* _YOUR TASK_: Scan the entries for lines with the word "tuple", then copy those lines.

* _GIVEN RECORDS_:
::::

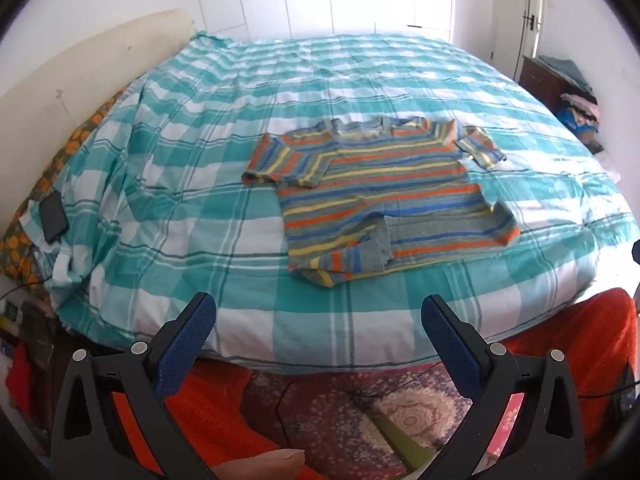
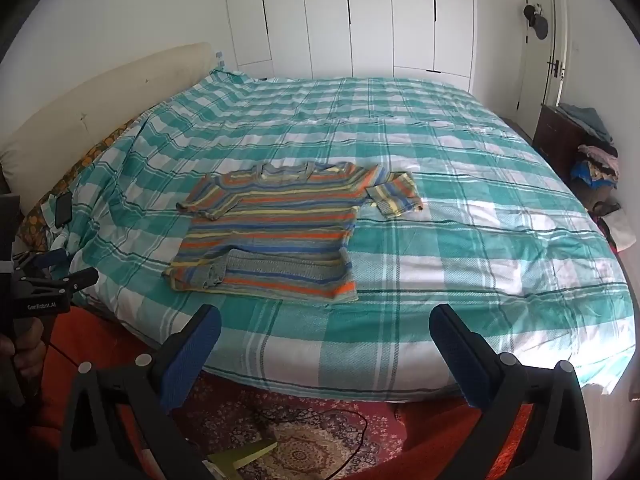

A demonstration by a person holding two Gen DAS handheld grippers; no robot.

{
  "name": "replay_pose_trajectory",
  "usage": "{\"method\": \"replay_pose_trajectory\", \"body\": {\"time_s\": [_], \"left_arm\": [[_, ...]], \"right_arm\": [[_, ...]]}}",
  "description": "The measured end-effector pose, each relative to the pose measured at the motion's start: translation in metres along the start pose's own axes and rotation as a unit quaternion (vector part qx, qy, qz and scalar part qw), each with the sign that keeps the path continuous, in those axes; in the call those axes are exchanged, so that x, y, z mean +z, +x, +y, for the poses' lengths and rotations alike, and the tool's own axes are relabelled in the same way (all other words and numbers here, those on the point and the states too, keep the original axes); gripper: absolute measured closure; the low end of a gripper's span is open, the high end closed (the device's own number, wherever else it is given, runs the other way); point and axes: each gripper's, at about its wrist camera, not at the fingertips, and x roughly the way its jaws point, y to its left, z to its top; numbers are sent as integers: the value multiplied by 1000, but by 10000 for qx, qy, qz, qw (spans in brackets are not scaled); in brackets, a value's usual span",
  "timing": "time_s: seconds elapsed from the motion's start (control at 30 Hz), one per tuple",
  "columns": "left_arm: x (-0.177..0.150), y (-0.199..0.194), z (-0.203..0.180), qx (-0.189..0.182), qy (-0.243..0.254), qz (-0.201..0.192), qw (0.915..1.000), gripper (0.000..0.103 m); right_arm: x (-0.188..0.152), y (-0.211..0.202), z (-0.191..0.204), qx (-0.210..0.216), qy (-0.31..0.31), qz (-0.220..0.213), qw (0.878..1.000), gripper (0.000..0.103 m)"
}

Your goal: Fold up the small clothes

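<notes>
Room: a bedroom with white wardrobe doors (image 2: pixel 348 20) along the far wall and a white door (image 2: pixel 554 48) at the far right.
Surface: a wide bed under a teal and white checked cover (image 2: pixel 460 200), with a cream headboard (image 2: pixel 104 92) along its left side.
Shirt: a small striped shirt (image 2: pixel 272 224) in orange, blue, yellow and grey lies flat on the cover, near the front edge and left of the bed's middle in the right wrist view; in the left wrist view it (image 1: pixel 384 196) sits close to centre.
Shirt details: neck towards the far side, both short sleeves spread out, the right one lying slightly apart from the body; a piece of the lower hem is turned up, showing the grey inside.
Left gripper (image 1: pixel 320 320): released, jaws spread wide with nothing between them, hanging over the near edge of the bed, well apart from the shirt.
Right gripper (image 2: pixel 326 330): released too, jaws wide and empty, also short of the shirt over the near edge.
Hand: a hand (image 2: pixel 24 344) grips the left tool's handle at the left edge of the right wrist view.
Bed's left side: a dark phone (image 2: pixel 63 210) lies on the cover near the headboard.
Floor: a patterned rug (image 2: pixel 296 432) with a thin black cable across it, orange fabric (image 1: pixel 576 344) beside it.
Far right: a dark wooden cabinet (image 2: pixel 556 136) with a heap of clothes (image 2: pixel 596 160) stacked on and beside it.
</notes>
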Motion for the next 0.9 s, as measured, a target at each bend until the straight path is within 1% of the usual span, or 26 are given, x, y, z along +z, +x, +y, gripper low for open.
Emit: {"method": "replay_pose_trajectory", "body": {"time_s": [0.03,0.1,0.13,0.17,0.27,0.33,0.47,0.73,0.9], "left_arm": [[0,0,0,-5,5,-2,10000,1],[0,0,-1,3,45,-23,10000,1],[-1,0,-1,3,69,-27,10000,0],[-7,0,5,-22,23,-61,10000,0],[-11,0,10,-19,19,-42,10000,0],[-4,5,-4,154,98,165,9997,0],[-6,9,-1,85,62,174,9998,0],[-8,9,0,36,44,161,9999,0],[-8,8,0,19,51,128,9999,0]], "right_arm": [[-3,-3,4,-24,-45,-64,10000,0],[-1,2,12,-20,-117,-13,9999,0],[-2,2,13,2,-133,-60,9999,0],[-2,2,14,22,-135,-90,9999,0],[-3,3,18,30,-157,-135,9998,0],[-3,4,20,44,-152,-127,9998,0],[-1,7,22,98,-158,-78,9998,0],[-2,6,25,239,-140,-125,9995,0],[-3,11,26,272,-131,6,9995,0]]}}
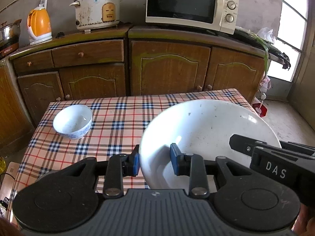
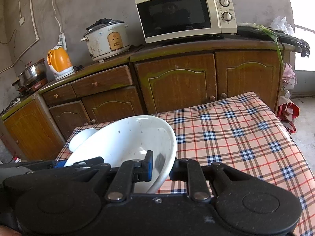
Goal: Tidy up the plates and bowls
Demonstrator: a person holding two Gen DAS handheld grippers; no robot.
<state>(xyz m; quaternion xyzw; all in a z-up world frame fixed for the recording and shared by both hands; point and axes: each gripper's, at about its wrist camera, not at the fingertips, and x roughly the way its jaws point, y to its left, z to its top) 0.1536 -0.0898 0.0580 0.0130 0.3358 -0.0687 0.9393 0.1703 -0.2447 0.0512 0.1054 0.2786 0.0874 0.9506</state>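
Both hand-held grippers clamp one white plate [image 1: 208,129] above the table [image 1: 122,114], small bowl [image 1: 72,121] alongside.

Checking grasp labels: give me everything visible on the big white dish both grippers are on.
The big white dish is a wide, shallow, glossy dish, ceramic by its look, with dark specks inside. It is tilted above the plaid tablecloth. The left gripper clamps its rim at one side and the right gripper clamps the opposite rim, one pad inside and one outside. Nothing else visibly touches it.
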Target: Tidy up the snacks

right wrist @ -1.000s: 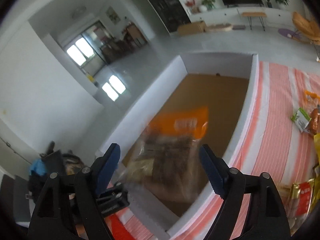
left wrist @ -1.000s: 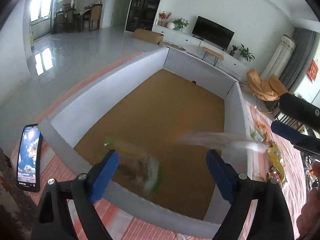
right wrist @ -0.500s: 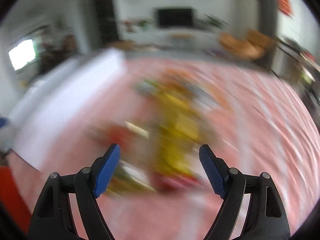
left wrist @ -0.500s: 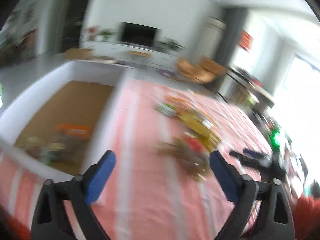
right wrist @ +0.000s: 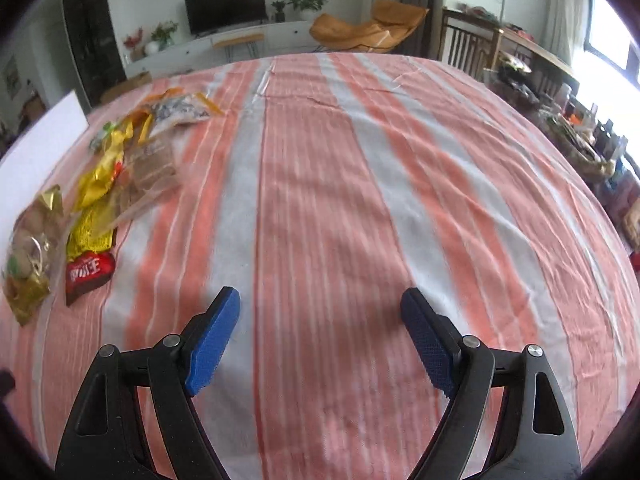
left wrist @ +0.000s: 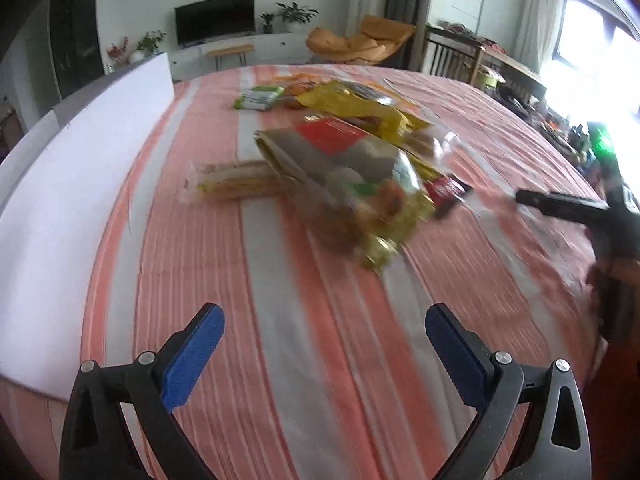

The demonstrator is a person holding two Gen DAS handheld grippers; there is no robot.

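Note:
A heap of snack packets lies on the striped cloth. In the left wrist view a clear-and-gold bag (left wrist: 360,192) lies nearest, with a yellow bag (left wrist: 360,108) behind it, a small green packet (left wrist: 258,98) farther back and a flat yellow packet (left wrist: 236,184) to its left. My left gripper (left wrist: 324,344) hangs open over bare cloth short of the heap. My right gripper (right wrist: 320,340) holds nothing; its jaws are opening above bare cloth, right of the gold bag (right wrist: 30,248), a red packet (right wrist: 88,274) and the yellow bag (right wrist: 96,184). It also shows as dark fingers (left wrist: 560,208).
The white wall of the box (left wrist: 76,184) runs along the left edge of the cloth. An orange and white striped cloth (right wrist: 360,184) covers the table, bare to the right of the heap. A chair, a TV unit and cluttered shelves stand beyond.
Both grippers swung right from above the box, where a green-edged and an orange packet were dropping out of their jaws, to the cloth. Both now point at the table, empty.

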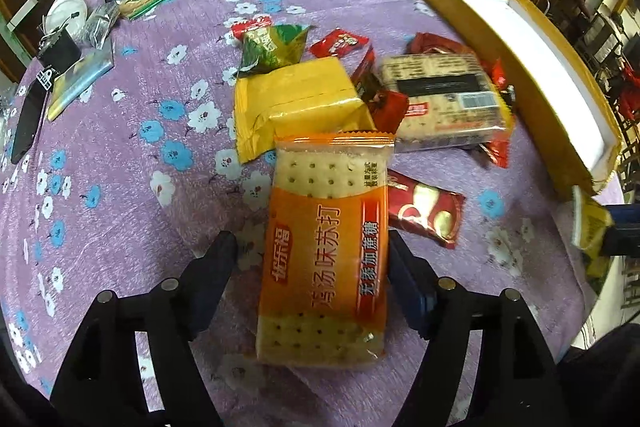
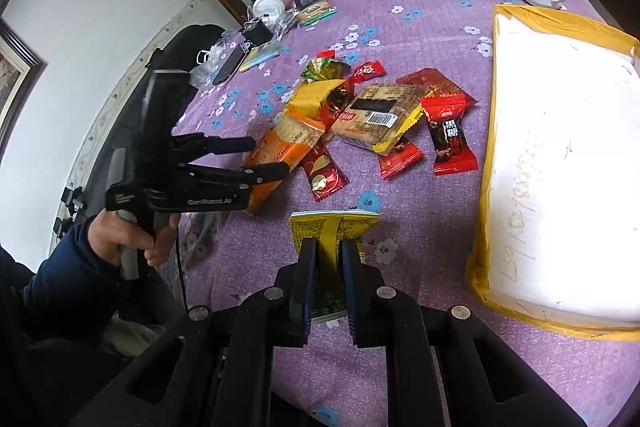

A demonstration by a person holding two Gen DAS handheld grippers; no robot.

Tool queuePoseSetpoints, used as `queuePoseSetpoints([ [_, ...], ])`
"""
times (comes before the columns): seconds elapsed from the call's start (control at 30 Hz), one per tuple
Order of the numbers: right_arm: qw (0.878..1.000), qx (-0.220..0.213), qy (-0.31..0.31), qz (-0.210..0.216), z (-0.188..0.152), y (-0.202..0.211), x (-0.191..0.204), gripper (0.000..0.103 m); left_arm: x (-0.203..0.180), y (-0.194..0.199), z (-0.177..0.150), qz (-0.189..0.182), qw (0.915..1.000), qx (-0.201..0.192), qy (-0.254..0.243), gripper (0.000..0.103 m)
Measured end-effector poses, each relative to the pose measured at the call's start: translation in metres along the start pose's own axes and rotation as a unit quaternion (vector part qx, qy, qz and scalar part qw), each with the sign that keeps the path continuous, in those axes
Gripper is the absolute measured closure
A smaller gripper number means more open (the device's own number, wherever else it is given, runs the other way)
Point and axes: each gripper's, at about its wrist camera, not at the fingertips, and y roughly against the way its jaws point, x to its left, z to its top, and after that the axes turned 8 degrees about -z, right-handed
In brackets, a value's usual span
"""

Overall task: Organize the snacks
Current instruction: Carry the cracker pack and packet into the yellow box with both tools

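step: sorting snacks toward the yellow box [image 2: 560, 167] | left gripper [image 1: 312, 259] spread wide, straddling the orange cracker pack [image 1: 324, 251] lying on the tablecloth [image 1: 120, 155], probably needing to close next | right gripper [image 2: 329, 259] pinching a yellow packet [image 2: 334, 227] above the cloth | count: red candies about six, cracker packs three

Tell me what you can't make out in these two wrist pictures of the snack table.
- Yellow packet in the right gripper, right wrist view: its lower part is hidden between the fingers, print too small to read.
- Left gripper, left wrist view: whether its fingers touch the orange cracker pack is unclear.
- Red candy wrappers, left wrist view: blurred and partly under other packs.
- Yellow box, right wrist view: cut off by the right edge.
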Motion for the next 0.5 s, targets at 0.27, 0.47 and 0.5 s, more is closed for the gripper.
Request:
queuePoseSetpoints([
  [0.27, 1.000, -0.012, -0.013, 0.001, 0.003, 0.008, -0.009, 0.090, 0.006, 0.006, -0.003, 0.010, 0.9980, -0.029, 0.055, 0.049],
  [0.47, 0.999, -0.022, -0.023, 0.008, 0.008, 0.015, -0.019, 0.090, -0.005, 0.024, -0.007, -0.015, 0.9958, -0.055, 0.071, 0.049],
  [0.5, 0.999, -0.023, -0.023, 0.008, 0.010, 0.016, -0.020, 0.090, -0.007, 0.026, -0.005, -0.018, 0.9957, -0.058, 0.069, 0.049],
])
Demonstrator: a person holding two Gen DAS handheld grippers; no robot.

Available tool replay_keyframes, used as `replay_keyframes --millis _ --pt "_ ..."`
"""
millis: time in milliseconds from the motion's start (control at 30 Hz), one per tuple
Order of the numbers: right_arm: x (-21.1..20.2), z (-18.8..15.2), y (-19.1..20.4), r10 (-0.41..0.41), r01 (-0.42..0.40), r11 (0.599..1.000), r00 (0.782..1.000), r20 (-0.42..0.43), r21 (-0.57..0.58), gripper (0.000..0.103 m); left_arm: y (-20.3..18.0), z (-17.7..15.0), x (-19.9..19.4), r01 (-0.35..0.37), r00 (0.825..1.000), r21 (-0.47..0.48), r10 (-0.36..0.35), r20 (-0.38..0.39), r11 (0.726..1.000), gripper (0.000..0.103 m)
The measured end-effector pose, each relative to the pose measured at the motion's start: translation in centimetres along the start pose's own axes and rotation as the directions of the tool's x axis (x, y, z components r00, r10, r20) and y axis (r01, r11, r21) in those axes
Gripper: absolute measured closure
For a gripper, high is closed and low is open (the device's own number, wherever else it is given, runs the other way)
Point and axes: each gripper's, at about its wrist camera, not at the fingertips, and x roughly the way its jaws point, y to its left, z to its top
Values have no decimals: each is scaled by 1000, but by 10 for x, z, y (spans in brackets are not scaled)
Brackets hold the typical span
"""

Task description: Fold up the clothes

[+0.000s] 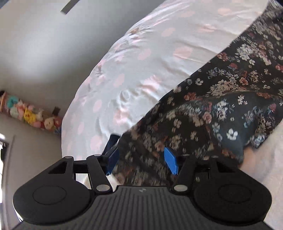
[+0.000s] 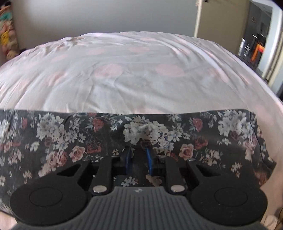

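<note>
bare bedsheet (image 2: 141,79) beyond floral garment (image 2: 53,141), wall (image 2: 106,16) behind

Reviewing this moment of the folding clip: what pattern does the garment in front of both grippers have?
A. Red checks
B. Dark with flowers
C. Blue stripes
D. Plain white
B: the garment is dark cloth printed with white and pinkish-red flowers, lying on a pale bedsheet with faint pink spots.
</note>
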Motion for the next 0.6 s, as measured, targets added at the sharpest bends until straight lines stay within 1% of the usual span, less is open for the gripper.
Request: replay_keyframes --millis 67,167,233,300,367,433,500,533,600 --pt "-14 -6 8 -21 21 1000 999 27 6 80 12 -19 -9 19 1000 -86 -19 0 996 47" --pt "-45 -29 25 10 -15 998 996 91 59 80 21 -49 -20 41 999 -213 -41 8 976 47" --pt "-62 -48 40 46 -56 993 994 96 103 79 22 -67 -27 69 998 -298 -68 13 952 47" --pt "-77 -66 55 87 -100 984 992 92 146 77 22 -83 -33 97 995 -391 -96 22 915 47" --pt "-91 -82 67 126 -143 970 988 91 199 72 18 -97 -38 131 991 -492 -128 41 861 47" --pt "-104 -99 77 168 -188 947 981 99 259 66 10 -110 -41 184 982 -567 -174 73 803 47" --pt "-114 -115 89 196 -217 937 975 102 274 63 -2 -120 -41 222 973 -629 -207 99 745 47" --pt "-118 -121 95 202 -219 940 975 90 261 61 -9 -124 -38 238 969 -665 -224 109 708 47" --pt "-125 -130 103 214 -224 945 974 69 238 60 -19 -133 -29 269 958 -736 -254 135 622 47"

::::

* _REPLY_:
  "timing": "time_s: seconds elapsed from the motion's start (control at 30 Hz), one per tuple",
times (comes before the columns): seconds elapsed from the call's start (control at 30 Hz), one per tuple
millis: time in milliseconds from the motion's start (control at 30 Hz), one per tuple

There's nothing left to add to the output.